After asking listeners to send in their kids’ weirdest and most innovative culinary creations, host Dan Pashman and guest Hillary Frank (regular host of the parenting podcast The Longest Shortest Time) analyze some of the oddest submissions. The selections range from bizarre to delectable and often fall somwhere in between.
Pashman dives right in with his own daughter’s favorite breakfast combination: scrambled eggs and cherries. And he makes an earnest effort to treat this as a normal dish that someone might actually want to eat. He’s able to connect the dots to a parallel combination: cherries, he says, really aren’t too far from tomatoes. And scrambled eggs and ketchup is common, so maybe there’s some basis to his daughter’s creation after all.
Pashman’s most commendable quality remains his sincere ability to analyze any culinary creation as a blank slate. He’s almost scientific in his exacting and analytical deconstruction of these dishes. We hear a couple of surprisingly well thought-out food pairings before Pashman eventually gets to something that even he can’t quite wrap his head around: hot dogs topped with grapes and peanut butter.
He doesn’t totally dismiss the idea but admits the peanut butter really seems to come out of left field. Maybe it’s a nice mortar for the grapes that also provides some textural contrast? (He admits that’s a stretch at best).
Though apparently even some adults swear by this combination, I can’t say I will ever have the courage to join in. Like most humans, I have vomited before, and I tend to steer clear of any potentially vomit-inducing food creations. But maybe that’s the boring adult in me. Kids are different. Especially younger kids. They love to consume things that could induce vomiting, just for fun. And who am I to say that isn’t a good, even necessary, thing that will push the culinary envelope.
Pashman also discusses the importance of plating and asks if the presentation of food can affect taste. Chefs of all ages recognize the importance of how their food looks. They just go about it in different ways. Making food fun seems to be the common thread that ties chefs of all ages together.
Personally, these kids’ creations just lowered my self-esteem. Most of them seem to at least be trying to make their food taste better. When I was their age, I was all about making food worse—even the food I didn’t make myself. Don’t even get me started on the abominations I cooked up as a kid. I still can’t look at Strawberry PopTarts the same way.

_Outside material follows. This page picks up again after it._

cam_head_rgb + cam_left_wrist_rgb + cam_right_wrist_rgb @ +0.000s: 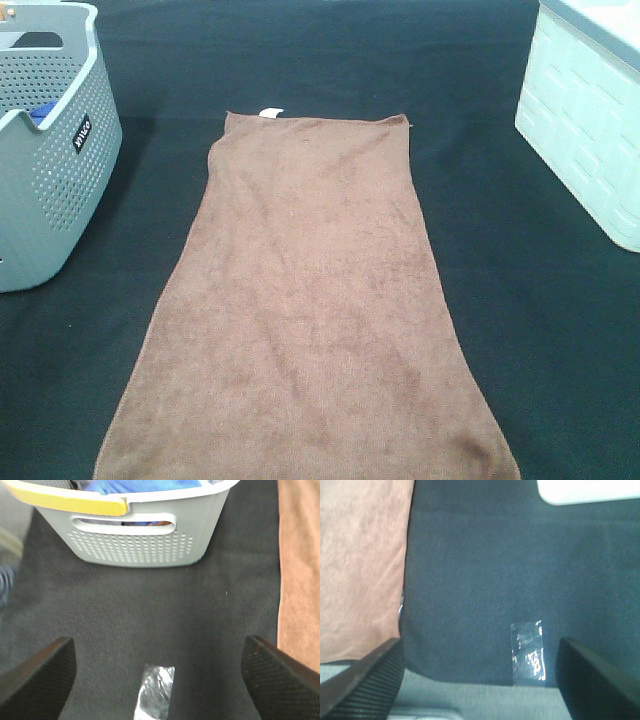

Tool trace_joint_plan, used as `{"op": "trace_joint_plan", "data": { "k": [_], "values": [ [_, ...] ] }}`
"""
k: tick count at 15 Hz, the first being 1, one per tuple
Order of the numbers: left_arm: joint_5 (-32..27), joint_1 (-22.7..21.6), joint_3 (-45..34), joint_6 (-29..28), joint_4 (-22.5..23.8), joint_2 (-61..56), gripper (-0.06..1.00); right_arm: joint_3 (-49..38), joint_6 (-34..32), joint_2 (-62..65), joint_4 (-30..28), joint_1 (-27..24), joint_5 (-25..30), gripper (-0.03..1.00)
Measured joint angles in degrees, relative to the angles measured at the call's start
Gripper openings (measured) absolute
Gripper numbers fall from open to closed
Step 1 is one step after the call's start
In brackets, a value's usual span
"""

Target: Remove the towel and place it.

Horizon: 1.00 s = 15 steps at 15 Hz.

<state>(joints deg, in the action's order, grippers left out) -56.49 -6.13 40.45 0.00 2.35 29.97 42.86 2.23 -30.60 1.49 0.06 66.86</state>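
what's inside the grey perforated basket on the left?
The grey basket holds something blue, apparently fabric, also peeking over the rim in the high view. Its walls hide whatever lies deeper. The towel is still flat on the black cloth.

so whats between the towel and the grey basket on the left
Only bare black table cloth separates the towel from the grey perforated basket. The exterior high view shows this dark strip, and the left wrist view shows the same.

One towel [310, 310], two baskets [50, 150]

Gripper: your right gripper [480, 680] hangs spread wide, empty.
Towel: towel [360, 565] edge beside your fingertip [365, 680].
Desk: black cloth [480, 570], clear tape [529, 651].
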Motion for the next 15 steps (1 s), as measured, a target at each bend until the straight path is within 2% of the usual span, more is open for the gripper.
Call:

Of course, kids who make bad food get a pass. Adults who can’t cook on the other hand, that sometimes borders on criminal. Hillary Frank, Pashman’s brief guest, recounts her brief and unfortunate adventures with a childhood friend’s mom’s Swedish meatballs (spoiler alert: They were NOT from IKEA).
So maybe we should just leave our cuisine to the kids. Life would certainly have a little more spice to it. (Feel free to blow by that terrible pun). It’s certainly important to allow some freedom for children to express themselves in their cooking. The ways in which children interact and think about working in the kitchen parallel other aspects of their lives and development. Encouraging their natural adventurousness and unique thinking can go a long way. These are qualities that we tend to lose as we grow up and settle into boring 9-to-5 monotony.
Seriously though, I wouldn’t be surprised if there’s a Michelin Star restaurant somewhere that’s exploiting children for their creative genius in the kitchen. Professional chefs tirelessly work to think outside the box to develop new recipes and techniques to attract diners. Children, they don’t even have a box. They already ate it.